# How can I tell if my swordtail is gonna give birth?



## hkenneth

My swordtail has been pregnant for about 3 weeks and from yesterday I found her always sitting at the bottom of my tank or hiding in the shadow of the power filter. I can see the eyes of the baby fishes very clearly through her belly. Does it mean she's gonna give birth soon?


----------



## coralbandit

If you see eyes clearly and your time(3 weeks) is close;then soon.Possibly at night (survival tattic) .Should be any time.Hope there are places(plants,rocks,mostly plants) for fry to hide.I float anacharis,hornwort, and duckweed to shelter fry.I pull baby swords every day almost.There great!


----------



## hkenneth

coralbandit said:


> If you see eyes clearly and your time(3 weeks) is close;then soon.Possibly at night (survival tattic) .Should be any time.Hope there are places(plants,rocks,mostly plants) for fry to hide.I float anacharis,hornwort, and duckweed to shelter fry.I pull baby swords every day almost.There great!


Last time I have swordtails breading was in my elementary school and it was 20 years now  so I am not able to remember too many details.

Today I found the swordtail refuse to eat.
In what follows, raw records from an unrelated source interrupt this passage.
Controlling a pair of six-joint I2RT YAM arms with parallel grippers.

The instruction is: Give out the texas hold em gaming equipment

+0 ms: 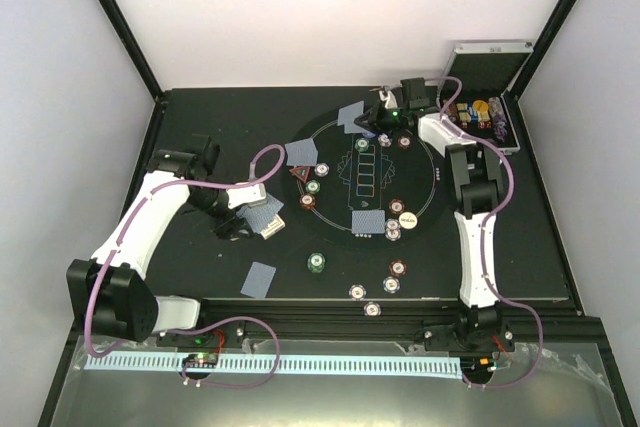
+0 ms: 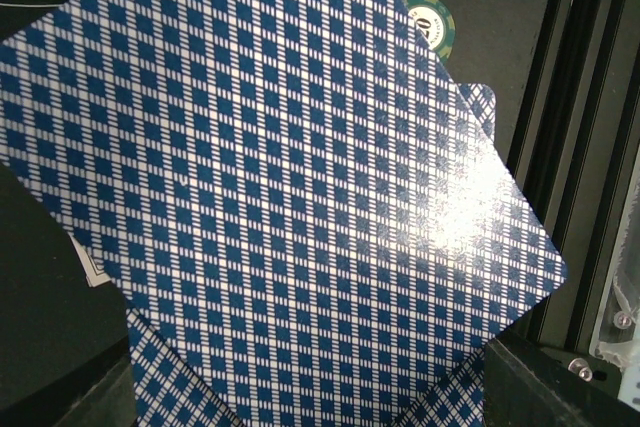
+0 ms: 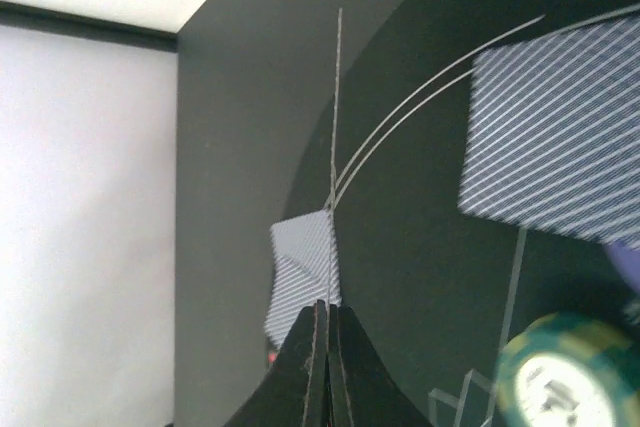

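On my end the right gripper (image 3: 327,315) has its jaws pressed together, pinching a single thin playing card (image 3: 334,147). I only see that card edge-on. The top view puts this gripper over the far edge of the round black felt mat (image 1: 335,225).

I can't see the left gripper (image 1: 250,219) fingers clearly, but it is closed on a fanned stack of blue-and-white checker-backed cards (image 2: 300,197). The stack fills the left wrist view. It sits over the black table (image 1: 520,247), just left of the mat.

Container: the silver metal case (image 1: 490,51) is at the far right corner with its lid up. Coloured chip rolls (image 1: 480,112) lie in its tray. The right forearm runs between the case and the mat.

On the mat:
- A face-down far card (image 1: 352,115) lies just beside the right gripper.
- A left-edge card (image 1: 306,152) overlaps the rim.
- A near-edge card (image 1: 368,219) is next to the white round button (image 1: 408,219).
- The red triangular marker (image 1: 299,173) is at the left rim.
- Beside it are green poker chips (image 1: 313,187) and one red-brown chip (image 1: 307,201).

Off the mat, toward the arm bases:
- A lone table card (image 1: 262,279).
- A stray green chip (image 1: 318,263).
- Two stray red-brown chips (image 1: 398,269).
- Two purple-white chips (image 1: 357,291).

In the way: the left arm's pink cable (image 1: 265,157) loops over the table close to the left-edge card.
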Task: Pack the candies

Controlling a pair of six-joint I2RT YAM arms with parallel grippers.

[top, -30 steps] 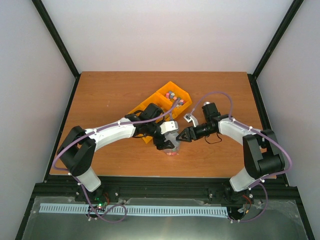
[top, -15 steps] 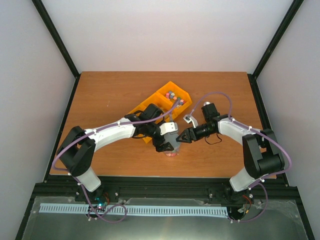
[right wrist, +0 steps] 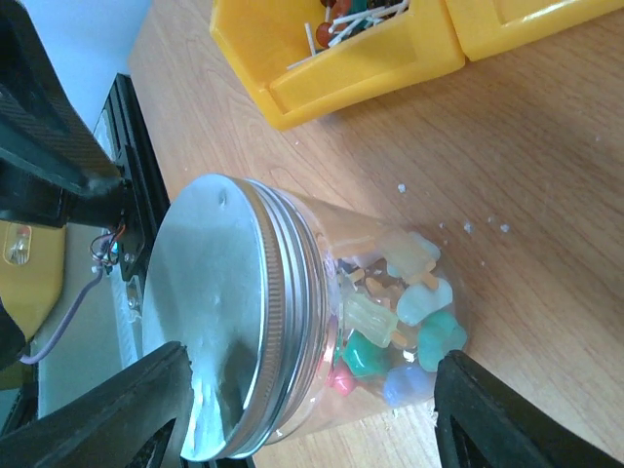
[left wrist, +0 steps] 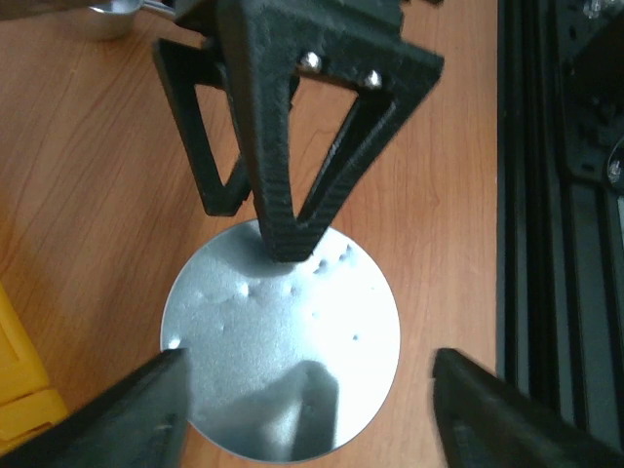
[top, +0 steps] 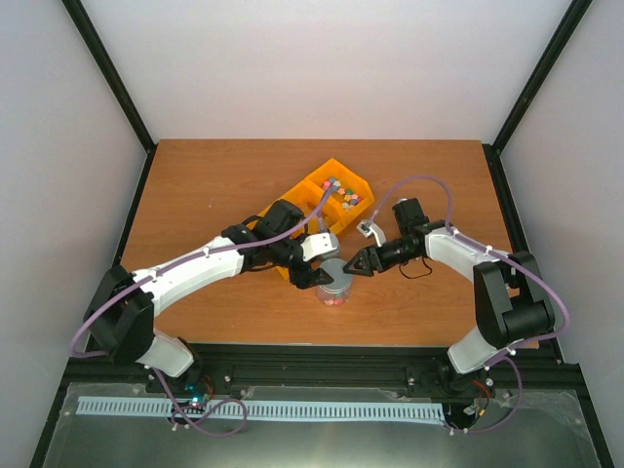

Don't know if this is normal before the breeding. I put her in a breeding box because I have a couple of large ghost shrimps in the tank and don't wanna risk the fry being eaten.


----------



## oodles

I just got my female sword two weeks ago and she looked just a little preganant. Yesterday when I went to sleep, she didn't look any different and then this morning she was no longer pregnant. I'm not able to find the fry anywhere. I'm really hoping one or two are hiding out somewhere. Good luck on the birth of my fry babies! For some reason, they always want to be born when we're sleeping.


----------